Investments in AI, video progress monitoring

Procore has also recently made some acquisitions that are helping to increase its capabilities and flexibility. In February, Procore acquired Avata Intelligence, an natural language assistant company. Described by Jenkins as an “acqui-hire” (meaning that they kept on most of the team), and they have since helped Procore to roll out new functionality with their app to take in spoken instructions and notes rather than making their users stop to type in the phone. 

Following that, Procore scooped us Indus.Ai, a company focused on progress tracking with video, something that’s a good fit for certain job types.

“[Indus AI] are great because they come from construction, and what they were focused on was visual progress tracking with video. They have good tech that does that. It’s a little heavy right now but we’re going to get lighter over time. You can hang a video camera around the job site, and can visually track progress without humans needing to do that work. There are some trades for which that works really well.” 

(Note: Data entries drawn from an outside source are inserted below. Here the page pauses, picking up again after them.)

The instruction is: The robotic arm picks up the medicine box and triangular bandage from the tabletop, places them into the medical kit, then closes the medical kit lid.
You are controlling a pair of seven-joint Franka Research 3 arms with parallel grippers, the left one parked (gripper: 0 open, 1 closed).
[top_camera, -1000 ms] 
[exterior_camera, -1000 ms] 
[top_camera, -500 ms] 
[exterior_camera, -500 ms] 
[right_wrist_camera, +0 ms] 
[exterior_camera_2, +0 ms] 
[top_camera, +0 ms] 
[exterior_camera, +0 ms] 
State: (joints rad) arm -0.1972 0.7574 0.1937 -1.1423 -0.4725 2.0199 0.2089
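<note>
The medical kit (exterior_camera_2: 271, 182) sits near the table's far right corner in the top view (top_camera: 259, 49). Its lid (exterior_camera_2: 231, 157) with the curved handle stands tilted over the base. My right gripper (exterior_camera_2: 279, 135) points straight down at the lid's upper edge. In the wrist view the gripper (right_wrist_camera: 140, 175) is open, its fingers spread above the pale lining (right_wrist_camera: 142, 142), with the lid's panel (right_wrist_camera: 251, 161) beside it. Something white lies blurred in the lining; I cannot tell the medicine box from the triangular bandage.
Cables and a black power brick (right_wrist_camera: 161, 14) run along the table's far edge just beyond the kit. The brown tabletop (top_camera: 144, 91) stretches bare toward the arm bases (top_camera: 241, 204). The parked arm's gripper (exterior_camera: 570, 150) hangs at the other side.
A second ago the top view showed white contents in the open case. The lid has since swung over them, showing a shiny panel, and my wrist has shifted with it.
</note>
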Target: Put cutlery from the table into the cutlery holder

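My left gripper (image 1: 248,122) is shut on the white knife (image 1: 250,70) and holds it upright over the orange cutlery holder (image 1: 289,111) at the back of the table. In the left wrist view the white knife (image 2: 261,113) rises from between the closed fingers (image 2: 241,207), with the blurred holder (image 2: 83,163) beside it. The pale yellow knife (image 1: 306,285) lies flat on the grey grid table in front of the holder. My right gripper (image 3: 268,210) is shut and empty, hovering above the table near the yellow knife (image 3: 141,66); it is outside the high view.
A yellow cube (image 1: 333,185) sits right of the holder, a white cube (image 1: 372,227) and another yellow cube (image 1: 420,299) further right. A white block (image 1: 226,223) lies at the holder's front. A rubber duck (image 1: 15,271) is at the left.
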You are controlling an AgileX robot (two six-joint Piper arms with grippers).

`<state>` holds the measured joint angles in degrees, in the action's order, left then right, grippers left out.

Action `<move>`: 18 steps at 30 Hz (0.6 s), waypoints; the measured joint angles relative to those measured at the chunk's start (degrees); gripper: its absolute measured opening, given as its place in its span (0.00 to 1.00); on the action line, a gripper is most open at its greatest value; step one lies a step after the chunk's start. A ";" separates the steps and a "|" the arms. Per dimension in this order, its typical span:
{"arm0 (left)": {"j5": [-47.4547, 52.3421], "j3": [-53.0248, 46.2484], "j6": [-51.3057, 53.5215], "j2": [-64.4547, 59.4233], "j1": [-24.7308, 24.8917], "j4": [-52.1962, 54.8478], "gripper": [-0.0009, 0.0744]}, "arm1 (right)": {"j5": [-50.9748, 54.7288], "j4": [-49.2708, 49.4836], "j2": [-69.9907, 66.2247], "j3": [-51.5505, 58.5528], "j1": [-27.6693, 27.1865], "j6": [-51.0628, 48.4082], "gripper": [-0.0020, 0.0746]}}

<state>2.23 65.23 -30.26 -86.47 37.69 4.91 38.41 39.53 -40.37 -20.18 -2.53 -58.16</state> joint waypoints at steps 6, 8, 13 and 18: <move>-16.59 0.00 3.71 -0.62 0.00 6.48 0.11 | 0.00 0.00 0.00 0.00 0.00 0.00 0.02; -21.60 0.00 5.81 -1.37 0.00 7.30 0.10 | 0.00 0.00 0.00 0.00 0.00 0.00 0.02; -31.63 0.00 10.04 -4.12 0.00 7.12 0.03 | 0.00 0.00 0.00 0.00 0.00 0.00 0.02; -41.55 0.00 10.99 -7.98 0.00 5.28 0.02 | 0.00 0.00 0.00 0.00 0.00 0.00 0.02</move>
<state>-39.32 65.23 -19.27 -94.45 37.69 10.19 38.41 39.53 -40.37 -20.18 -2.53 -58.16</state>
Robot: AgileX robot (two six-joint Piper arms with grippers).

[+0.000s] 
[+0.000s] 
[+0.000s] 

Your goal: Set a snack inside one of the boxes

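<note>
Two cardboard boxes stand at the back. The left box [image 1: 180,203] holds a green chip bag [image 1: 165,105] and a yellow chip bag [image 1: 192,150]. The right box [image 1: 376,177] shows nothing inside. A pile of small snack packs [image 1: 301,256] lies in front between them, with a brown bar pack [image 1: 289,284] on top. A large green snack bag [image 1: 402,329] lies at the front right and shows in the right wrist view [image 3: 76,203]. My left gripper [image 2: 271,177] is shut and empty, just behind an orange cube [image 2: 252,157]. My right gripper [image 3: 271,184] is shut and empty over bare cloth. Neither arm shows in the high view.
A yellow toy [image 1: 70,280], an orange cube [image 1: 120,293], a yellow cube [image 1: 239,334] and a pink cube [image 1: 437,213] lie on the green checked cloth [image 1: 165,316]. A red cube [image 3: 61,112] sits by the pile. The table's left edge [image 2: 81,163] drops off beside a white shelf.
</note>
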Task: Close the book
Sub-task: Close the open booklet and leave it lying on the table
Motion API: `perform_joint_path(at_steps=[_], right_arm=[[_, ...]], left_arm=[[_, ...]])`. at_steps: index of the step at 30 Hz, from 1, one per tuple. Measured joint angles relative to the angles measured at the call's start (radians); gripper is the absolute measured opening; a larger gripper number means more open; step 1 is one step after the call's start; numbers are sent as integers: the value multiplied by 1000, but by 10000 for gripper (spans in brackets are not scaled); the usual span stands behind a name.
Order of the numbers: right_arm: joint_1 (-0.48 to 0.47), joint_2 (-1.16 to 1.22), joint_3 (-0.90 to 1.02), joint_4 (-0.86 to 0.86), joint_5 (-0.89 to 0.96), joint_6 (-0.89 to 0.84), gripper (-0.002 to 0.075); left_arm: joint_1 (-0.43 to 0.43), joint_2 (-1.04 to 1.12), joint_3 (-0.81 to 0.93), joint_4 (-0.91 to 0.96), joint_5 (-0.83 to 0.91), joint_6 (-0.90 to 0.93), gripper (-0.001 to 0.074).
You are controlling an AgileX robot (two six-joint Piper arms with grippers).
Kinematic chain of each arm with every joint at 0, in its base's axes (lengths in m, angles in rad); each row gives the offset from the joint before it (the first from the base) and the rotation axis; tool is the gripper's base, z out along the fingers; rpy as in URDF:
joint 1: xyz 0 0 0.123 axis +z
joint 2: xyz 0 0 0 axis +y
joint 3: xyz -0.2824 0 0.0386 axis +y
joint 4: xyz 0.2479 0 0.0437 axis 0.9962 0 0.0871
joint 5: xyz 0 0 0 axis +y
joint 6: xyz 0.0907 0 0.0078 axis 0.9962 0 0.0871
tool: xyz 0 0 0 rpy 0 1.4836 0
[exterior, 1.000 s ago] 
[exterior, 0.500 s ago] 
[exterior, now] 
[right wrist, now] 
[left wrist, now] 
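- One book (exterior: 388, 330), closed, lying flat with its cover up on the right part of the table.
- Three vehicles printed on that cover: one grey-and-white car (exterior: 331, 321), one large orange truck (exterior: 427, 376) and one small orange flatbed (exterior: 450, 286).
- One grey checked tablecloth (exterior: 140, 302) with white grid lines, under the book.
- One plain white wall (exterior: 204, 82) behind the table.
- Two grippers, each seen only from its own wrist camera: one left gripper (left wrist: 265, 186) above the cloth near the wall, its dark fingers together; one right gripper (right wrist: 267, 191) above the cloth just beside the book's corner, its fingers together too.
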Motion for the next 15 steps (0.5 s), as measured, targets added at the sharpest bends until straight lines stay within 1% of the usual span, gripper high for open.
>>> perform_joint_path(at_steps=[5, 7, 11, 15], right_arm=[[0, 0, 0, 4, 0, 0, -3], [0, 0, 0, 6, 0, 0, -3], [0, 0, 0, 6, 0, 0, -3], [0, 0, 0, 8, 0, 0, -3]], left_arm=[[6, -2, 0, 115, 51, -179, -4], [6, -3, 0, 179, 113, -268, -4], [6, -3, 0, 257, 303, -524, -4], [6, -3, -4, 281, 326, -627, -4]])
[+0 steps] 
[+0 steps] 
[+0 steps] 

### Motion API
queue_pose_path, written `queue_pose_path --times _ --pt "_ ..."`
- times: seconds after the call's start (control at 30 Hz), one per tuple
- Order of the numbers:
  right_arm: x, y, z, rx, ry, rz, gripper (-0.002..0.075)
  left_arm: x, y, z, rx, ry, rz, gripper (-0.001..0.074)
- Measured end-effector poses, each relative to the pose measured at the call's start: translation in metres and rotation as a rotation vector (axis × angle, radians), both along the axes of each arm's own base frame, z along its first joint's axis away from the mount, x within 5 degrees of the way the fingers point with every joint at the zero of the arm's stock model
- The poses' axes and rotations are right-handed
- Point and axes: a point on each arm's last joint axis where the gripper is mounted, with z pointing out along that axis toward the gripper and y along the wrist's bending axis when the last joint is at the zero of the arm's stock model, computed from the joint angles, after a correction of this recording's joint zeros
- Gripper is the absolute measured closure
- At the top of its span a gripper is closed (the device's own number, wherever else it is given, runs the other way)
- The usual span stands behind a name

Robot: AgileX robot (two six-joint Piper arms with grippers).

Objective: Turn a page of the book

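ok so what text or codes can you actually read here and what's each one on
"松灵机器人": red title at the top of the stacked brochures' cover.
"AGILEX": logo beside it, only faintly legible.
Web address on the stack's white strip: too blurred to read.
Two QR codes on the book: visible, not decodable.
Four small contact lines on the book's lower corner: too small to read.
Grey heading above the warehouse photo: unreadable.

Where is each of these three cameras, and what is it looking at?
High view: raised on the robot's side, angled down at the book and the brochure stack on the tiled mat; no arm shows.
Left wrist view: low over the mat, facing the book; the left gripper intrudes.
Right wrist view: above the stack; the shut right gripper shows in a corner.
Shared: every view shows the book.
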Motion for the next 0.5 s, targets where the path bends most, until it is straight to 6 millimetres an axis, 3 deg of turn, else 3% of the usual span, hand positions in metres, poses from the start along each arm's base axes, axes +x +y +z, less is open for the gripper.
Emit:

These acquisitions, as well as other partnerships and trials, have put Procore in the position of moving and growing with technology. 

“At the end of the day, Procore’s role in all this is to be the data platform. Because of our coverage across the course of construction and because of that strategy, we can have a single unified user experience from pre-con to close out,” says Jenkins.

“And, by that nature, we have the data about everything from pre-con to close out. So when I think about this future, we’re trying to be the single source of truth that partners well with all the technologies that will power this, so that’s our product strategy.”

While Procore is also exploring the use of robotics for jobsite monitoring, but Jenkins thinks that the rollout of that is a little longer on the horizon than some of the other technologies they’ve been working with. That timeline doesn't seem to faze them, however.

“We understand the long game here, and I think all of us of Procore feel like we’re in it for the next few decades.”